Faida Pdl: ex An pronti allo scisma

I colonnelli di Ghiglia minacciano di costituire un gruppo autonomo in Consiglio regionale. Con loro anche il coordinatore torinese del partito Botta. Ma per molti è solo un bluff

REGISTA OCCULTO Agostino Ghiglia

Al momento ha le fattezze di uno spauracchio, ma certamente è sintomatico del clima che si respira nelle stanze di via San Francesco d’Assisi, sede del gruppo Pdl in Regione, e nei corridoi di corso Vittorio Emanuele, quartier generale del partito piemontese. La pattuglia ex aennina minaccia la costituzione di una formazione autonoma a Palazzo Lascaris, causando la seconda grande scissione tra i berluscones dopo lo scisma dei cinque di Progett’Azione. Nel weekend appena trascorso il tam tam è rimbalzato soprattutto a opera di Massimiliano Motta, uomo di fiducia nell’assemblea regionale del parlamentare e grande manovratore Agostino Ghiglia oltre che agit-prop dell’intera operazione. Già arruolati la vice capogruppo Augusta Montaruli, l'alessandrino Marco Botta e il vercellese Alberto Cortopassi, oltre a Franco Maria Botta, coordinatore provinciale del partito, unico della combriccola a non appartenere alla tradizione (post) missina. Il tutto mentre proseguono gli ammiccamenti con i bonsignoriani Fabrizio Comba e Rosa Anna Costa.

 

La scintilla che ha fatto divampare l’incendio è l’ultimo scontro sulle nomine, ma in realtà la recrudescenza del rapporto tra ex An ed ex Fi in Piemonte non è che la conseguenza di un tramestio tutto nazionale, con quelli che furono i colonnelli di Gianfranco Fini – in testa gli ex ministri Ignazio La Russa e Maurizio Gasparri – in agitazione per il deflagrare di un partito nel quale avevano investito il proprio futuro, il Pdl appunto.

 

L’esito della disputa in Piemonte porterà davvero a una frattura?

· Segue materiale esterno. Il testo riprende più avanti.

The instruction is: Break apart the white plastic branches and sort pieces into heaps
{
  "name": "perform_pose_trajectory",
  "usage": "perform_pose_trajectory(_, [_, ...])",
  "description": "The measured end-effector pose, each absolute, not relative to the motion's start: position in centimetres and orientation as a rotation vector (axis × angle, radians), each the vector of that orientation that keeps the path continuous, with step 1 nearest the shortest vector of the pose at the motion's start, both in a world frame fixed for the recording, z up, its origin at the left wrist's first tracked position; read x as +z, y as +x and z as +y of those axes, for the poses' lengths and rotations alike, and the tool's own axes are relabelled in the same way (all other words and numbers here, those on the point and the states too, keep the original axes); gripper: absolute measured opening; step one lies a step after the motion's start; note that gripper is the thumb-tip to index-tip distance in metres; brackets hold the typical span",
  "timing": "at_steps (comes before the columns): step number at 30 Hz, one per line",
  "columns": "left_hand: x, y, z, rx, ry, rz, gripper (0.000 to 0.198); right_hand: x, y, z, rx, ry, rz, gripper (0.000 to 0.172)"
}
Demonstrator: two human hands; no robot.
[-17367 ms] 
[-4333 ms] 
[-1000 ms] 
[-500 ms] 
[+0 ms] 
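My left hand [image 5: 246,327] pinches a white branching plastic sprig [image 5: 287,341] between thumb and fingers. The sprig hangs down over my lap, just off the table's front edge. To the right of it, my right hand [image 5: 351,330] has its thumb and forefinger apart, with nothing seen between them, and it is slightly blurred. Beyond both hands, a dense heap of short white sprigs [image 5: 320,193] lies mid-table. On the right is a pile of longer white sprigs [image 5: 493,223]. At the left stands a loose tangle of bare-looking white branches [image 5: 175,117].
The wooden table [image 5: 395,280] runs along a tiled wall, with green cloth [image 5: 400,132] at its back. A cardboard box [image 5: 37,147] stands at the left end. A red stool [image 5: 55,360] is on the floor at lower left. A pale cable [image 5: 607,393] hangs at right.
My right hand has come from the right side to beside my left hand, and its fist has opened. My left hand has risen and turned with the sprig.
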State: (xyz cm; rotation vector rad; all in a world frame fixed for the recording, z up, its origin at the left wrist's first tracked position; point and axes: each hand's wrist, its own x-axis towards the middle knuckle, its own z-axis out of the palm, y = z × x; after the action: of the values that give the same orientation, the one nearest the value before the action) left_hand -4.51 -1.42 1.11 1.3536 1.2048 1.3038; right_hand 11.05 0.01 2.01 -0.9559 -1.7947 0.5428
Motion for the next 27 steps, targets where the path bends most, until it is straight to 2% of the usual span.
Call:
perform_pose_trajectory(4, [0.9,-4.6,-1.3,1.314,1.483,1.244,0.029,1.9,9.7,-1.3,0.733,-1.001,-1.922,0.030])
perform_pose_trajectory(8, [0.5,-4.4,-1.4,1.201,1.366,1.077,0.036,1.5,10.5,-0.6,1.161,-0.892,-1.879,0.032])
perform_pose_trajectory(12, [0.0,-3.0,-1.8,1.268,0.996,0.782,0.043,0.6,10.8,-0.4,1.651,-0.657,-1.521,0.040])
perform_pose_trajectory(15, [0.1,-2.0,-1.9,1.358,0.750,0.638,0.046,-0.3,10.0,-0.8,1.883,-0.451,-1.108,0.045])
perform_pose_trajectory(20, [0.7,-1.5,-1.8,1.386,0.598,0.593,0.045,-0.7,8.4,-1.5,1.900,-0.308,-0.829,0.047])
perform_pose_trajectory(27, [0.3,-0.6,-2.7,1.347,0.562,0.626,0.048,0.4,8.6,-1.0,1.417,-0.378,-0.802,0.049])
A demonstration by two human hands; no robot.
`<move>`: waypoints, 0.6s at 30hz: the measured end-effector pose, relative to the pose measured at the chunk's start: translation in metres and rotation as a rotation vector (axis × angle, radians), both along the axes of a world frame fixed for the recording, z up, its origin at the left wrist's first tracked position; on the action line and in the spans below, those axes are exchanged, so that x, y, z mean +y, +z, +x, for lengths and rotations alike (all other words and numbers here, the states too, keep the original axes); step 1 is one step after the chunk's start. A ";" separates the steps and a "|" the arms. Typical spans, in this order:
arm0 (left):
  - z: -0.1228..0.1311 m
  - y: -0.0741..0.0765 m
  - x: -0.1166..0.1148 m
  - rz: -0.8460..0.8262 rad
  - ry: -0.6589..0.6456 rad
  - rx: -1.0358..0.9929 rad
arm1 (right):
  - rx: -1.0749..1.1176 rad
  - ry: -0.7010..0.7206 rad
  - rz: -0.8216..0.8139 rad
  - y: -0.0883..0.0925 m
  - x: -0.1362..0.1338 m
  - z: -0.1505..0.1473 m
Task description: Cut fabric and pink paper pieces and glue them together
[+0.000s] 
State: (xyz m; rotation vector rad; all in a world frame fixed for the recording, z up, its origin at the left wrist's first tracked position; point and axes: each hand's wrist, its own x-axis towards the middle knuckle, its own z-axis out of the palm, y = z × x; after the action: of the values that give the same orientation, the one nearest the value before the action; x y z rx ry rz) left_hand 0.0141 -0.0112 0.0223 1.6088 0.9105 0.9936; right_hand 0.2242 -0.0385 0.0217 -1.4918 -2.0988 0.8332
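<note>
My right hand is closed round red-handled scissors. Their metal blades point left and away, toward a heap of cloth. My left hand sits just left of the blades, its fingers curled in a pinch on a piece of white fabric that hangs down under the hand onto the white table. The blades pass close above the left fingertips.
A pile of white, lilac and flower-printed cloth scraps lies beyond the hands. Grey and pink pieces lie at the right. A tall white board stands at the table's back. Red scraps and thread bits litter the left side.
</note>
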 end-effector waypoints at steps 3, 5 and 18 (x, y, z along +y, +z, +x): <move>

Pochi ci scommetterebbero più di un centesimo, anche perché risulterebbe quantomeno imbarazzante soprattutto la posizione di Franco Botta, che del Pdl è appena stato eletto coordinatore provinciale. Secondo i più si tratta solo di alzare la posta nei confronti dei forzitalioti, con i quali ormai il rapporto è di separati in casa, cercando di ottenere il più possibile, in vista di scenari per ora imprescrutabili.